Guide to Machine Learning with ML.NET 1.0

Rubik's Code

5 years ago

As a person coming from .NET world, it was quite hard to get into machine learning right away. One of the main reasons was the fact that I couldn’t start Visual Studio and try out these new things in the technologies I am proficient with. I had to solve another obstacle and learn other programming languages more fitting for the job like Python and R. You can imagine my happiness when more than a year ago, Microsoft announced that as a part of .NET Core 3, a new feature will be available – ML.NET.

In fact it made me so happy that this is the third time I write similar guide. Basically, I wrote one when ML.NET was a version 0.2 and one when it was version 0.10. Both times, guys from Microsoft decided to modify the API and make my articles obsolete. That is why I have to do it once again. But hey, third time is the charm, so hopefully I will not have to do this again until ML.NET 2.0 🙂 Anyhow, with .NET Core 3 we got a new toy to play around. With this tool we are able to build and test machine learning models in .NET world on our own computers.

Actually, I gave a talk at local Microsoft conference – Tarabica about this technology and the main question was “Why should we use this one instead of Python and TensorFlow?”. In general, there is no specific reasons to go this way except the technology stack. If you are having ASP.NET application with the request for machine learning module, you will integrate the ML.NET one much easier. Also, now you can load modules that you have built with TensorFlow into ML.NET.

Why Machine Learning?

Before we continue with the task at hand, let’s just take a moment and reflect on why is Microsoft introducing this technology now and why should we care about it. There are few reasons we need to consider. First one is that the technology is crossing the chasm. This term means that technology is moving from the period where this was practiced only by the few to a place where it is no longer a novelty. That is true for the machine learning as well, since today we can build our own machine learning models for real problems on home computer. Python and TensorFlow are one step ahead of others and are favorite technology combo. Microsoft didn’t enter the game thus far. They provided CTK and Azure Machine Learning for cloud-based analytics, but they never seemed to take off. At least not in the way that TensorFlow did.

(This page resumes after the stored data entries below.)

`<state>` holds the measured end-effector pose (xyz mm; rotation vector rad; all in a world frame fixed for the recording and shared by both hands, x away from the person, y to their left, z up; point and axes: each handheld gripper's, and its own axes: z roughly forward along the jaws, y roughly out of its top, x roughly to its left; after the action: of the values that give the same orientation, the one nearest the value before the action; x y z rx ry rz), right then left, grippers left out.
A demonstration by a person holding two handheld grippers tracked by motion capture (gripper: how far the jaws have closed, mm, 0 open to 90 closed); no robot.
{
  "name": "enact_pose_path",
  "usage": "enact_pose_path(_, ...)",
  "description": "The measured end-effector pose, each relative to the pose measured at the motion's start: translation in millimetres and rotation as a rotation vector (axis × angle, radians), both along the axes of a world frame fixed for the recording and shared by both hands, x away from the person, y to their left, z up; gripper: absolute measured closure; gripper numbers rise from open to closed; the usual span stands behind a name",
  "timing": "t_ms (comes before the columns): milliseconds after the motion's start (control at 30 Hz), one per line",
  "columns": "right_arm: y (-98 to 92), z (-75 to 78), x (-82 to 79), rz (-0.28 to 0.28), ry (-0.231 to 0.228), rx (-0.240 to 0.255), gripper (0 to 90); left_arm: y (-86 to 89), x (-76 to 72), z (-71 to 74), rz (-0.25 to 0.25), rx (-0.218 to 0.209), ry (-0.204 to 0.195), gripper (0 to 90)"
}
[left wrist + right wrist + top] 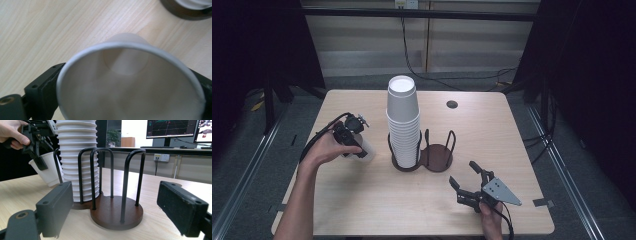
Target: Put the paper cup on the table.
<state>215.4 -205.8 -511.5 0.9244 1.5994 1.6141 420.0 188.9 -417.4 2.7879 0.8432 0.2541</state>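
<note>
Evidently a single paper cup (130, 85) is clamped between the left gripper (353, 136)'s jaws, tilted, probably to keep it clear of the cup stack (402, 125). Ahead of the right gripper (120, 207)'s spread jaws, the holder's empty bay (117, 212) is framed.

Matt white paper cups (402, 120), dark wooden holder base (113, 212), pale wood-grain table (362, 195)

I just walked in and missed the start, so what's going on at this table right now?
A person is working with two hand-held grippers. The left gripper is clamped on a single white paper cup, holding it tilted just left of the cup holder. A tall stack of cups sits in the holder's left ring; the right ring is empty. The right gripper is open, holding nothing, and points at the holder over the table.
</note>
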Motion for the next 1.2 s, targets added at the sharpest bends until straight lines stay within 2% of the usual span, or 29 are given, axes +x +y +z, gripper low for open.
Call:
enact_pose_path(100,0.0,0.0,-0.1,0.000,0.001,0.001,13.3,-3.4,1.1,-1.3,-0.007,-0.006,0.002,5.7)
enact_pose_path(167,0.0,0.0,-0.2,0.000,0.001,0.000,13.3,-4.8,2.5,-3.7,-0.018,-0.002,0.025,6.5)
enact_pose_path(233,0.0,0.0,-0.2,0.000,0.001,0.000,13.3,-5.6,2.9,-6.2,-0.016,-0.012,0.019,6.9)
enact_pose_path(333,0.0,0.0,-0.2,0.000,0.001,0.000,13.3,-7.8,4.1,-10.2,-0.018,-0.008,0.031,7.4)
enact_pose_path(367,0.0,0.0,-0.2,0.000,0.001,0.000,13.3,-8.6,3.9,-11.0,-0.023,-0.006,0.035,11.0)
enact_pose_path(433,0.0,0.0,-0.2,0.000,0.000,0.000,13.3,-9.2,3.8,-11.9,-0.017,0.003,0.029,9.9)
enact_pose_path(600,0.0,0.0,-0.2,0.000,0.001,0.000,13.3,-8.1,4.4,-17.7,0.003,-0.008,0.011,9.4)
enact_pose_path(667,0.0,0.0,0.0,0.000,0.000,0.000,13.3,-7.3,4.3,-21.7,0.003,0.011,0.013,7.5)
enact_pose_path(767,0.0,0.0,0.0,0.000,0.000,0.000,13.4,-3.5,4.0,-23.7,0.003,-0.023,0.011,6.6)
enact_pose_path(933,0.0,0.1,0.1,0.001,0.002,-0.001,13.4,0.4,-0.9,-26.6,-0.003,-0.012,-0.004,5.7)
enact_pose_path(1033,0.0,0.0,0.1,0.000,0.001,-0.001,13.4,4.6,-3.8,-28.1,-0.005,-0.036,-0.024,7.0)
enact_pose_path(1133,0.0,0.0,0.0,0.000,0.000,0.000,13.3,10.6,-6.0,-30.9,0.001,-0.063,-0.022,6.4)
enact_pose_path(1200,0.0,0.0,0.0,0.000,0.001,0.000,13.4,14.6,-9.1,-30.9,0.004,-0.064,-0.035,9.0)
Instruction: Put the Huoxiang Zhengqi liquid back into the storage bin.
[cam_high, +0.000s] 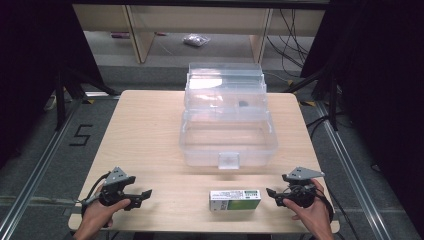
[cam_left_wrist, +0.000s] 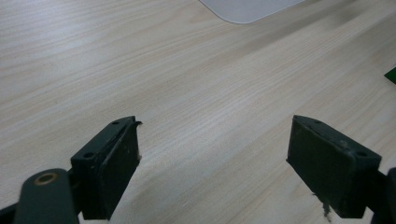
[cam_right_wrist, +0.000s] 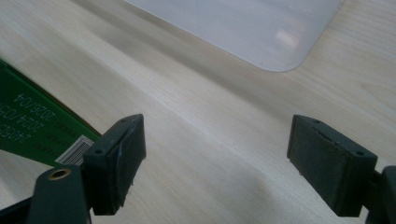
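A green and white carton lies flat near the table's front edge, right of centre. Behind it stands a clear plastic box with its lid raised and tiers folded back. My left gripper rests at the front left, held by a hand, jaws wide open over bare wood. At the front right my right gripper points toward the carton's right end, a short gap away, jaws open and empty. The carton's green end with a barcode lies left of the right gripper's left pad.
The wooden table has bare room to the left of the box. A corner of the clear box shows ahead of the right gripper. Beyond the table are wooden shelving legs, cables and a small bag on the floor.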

The other reason why you should start exploring this magnificent field is the fact that we, as a human race, produce a lot of data. Individually we are not able to process that much data and even less make the science of it all. Technically, we are facing with the problem that we can not extract information from the data. We can not see the forest from the trees if you will. However, machine learning models can. The statistics say that from the beginning of time up until 2005. humans have produced 130 Exabytes of data. Exabyte is a real word, by the way, I’ve checked. That is 10¹⁸ bytes of data.

What is interesting is that from that from that point in time up until 2010. we produced 1200 exabytes of data, thanks to the increase number of devices connected to the WEB. Until 2015. this number increased to 7900 exabytes of data. Predictions are telling us that by 2025. we will produce 193 Zettabytes of data. Now that is a lot (A LOT) of data. Using machine learning models we make practical use of it.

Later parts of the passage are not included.